Exercise goal
Scan the records below and report how many lines contain the word "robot", giving the number by itself.

Stored entries:

▬▬▬▬▬▬

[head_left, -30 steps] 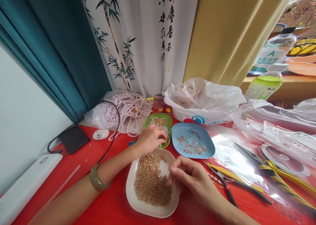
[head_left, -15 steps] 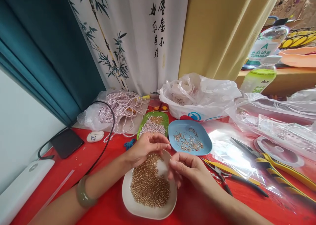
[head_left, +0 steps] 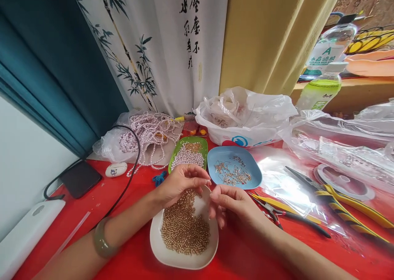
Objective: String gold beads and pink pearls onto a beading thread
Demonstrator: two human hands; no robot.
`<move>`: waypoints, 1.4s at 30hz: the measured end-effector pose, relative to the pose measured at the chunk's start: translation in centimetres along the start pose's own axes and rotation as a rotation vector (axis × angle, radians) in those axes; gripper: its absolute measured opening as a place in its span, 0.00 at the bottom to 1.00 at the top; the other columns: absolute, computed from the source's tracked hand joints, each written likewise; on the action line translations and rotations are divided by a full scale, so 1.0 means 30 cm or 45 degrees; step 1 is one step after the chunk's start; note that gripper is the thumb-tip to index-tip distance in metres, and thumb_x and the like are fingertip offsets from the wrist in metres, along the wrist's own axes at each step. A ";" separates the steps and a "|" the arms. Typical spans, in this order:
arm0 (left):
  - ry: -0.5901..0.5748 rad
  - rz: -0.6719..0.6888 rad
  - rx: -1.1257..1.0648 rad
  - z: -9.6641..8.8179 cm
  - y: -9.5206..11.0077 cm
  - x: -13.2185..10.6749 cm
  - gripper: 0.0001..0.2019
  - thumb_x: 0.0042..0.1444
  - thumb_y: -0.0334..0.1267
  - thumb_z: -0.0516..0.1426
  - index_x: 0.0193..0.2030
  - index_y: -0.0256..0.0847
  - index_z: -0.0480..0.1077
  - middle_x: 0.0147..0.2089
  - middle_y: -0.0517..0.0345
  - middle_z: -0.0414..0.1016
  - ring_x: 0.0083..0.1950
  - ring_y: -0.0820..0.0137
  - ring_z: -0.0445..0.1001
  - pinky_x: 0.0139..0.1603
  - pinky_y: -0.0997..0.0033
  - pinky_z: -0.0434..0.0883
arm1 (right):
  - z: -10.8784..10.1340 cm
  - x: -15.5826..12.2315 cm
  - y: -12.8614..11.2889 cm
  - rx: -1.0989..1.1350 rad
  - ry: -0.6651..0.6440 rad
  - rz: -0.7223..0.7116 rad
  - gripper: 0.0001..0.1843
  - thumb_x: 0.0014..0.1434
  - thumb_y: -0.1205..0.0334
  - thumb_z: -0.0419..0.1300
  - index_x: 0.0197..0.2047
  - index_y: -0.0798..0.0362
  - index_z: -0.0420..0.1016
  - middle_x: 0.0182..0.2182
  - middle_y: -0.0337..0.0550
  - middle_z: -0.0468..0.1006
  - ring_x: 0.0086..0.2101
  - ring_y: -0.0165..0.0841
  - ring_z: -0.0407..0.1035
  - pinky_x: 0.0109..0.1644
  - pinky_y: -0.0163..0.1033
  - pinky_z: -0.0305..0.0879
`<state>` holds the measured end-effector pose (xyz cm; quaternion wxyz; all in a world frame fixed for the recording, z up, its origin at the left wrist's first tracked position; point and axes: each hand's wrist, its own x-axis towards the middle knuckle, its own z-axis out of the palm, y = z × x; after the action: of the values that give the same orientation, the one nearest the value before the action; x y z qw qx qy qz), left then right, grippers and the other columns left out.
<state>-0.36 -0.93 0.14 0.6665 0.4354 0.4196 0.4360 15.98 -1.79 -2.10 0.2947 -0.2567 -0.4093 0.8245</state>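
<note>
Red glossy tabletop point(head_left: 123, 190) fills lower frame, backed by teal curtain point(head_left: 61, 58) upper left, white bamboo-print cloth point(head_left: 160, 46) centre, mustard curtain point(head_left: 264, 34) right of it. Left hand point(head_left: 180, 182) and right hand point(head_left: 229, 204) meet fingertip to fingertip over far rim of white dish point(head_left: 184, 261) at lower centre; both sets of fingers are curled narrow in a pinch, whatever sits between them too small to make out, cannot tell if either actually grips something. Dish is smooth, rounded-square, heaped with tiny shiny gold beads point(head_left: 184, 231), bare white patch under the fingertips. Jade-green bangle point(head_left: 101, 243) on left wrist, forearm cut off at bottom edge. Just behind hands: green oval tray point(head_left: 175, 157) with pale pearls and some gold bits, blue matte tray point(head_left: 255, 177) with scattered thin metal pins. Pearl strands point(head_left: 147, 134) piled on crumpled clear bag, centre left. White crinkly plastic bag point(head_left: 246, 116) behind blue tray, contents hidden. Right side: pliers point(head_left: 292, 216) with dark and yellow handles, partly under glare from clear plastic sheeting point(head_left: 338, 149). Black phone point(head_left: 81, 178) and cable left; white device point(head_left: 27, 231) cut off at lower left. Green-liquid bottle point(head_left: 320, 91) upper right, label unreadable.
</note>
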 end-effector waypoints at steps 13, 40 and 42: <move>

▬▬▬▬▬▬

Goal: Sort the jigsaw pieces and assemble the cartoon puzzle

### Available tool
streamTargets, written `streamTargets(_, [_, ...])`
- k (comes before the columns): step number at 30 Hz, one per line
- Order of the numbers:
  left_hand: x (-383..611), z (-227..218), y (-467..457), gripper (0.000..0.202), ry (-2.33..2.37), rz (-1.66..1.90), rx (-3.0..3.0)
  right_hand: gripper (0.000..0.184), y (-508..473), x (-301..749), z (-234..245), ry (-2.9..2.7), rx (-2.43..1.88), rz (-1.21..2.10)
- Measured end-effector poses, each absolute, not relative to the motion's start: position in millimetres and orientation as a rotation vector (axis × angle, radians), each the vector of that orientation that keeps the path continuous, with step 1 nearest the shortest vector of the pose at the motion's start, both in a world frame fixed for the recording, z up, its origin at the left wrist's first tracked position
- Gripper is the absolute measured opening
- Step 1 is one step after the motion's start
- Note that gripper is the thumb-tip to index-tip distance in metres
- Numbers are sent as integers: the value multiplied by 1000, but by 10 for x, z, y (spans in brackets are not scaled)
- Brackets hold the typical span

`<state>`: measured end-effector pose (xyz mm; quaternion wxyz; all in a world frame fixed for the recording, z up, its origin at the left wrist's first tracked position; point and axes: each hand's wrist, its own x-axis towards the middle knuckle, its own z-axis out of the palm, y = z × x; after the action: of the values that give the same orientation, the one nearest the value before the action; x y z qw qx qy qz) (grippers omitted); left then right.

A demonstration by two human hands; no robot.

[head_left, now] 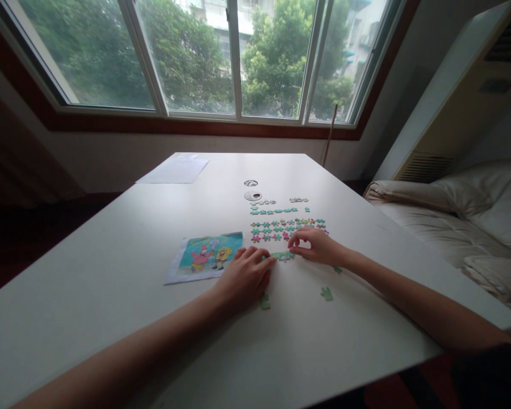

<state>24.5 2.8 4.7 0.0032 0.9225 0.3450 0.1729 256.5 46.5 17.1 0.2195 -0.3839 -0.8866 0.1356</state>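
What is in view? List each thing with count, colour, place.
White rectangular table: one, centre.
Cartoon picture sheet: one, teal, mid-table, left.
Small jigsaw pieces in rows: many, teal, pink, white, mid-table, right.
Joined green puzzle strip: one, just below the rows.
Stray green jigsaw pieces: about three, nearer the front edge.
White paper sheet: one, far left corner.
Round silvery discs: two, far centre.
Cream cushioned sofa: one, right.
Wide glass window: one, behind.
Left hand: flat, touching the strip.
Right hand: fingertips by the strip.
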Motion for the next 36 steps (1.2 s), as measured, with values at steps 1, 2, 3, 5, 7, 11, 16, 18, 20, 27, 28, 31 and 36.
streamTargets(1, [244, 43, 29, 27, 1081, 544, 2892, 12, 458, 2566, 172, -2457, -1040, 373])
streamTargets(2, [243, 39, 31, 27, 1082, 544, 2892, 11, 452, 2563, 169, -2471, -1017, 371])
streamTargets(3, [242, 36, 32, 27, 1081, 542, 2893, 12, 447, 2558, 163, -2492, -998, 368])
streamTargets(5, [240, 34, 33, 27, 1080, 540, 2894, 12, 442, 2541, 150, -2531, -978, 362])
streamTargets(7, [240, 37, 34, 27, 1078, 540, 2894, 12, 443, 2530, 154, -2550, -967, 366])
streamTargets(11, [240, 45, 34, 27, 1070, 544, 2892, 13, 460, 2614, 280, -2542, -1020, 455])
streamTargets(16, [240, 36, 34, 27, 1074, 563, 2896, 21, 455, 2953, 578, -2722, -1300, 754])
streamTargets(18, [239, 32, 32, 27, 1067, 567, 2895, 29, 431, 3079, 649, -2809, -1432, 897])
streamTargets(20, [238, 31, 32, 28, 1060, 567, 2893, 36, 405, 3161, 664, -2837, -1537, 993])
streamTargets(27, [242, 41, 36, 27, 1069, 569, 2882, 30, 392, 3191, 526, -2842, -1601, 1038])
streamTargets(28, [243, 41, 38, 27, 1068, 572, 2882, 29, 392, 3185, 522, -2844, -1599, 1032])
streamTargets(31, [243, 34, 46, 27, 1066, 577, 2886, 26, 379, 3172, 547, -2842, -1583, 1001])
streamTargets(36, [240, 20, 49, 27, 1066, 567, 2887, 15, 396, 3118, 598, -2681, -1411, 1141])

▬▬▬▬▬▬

Exercise result
2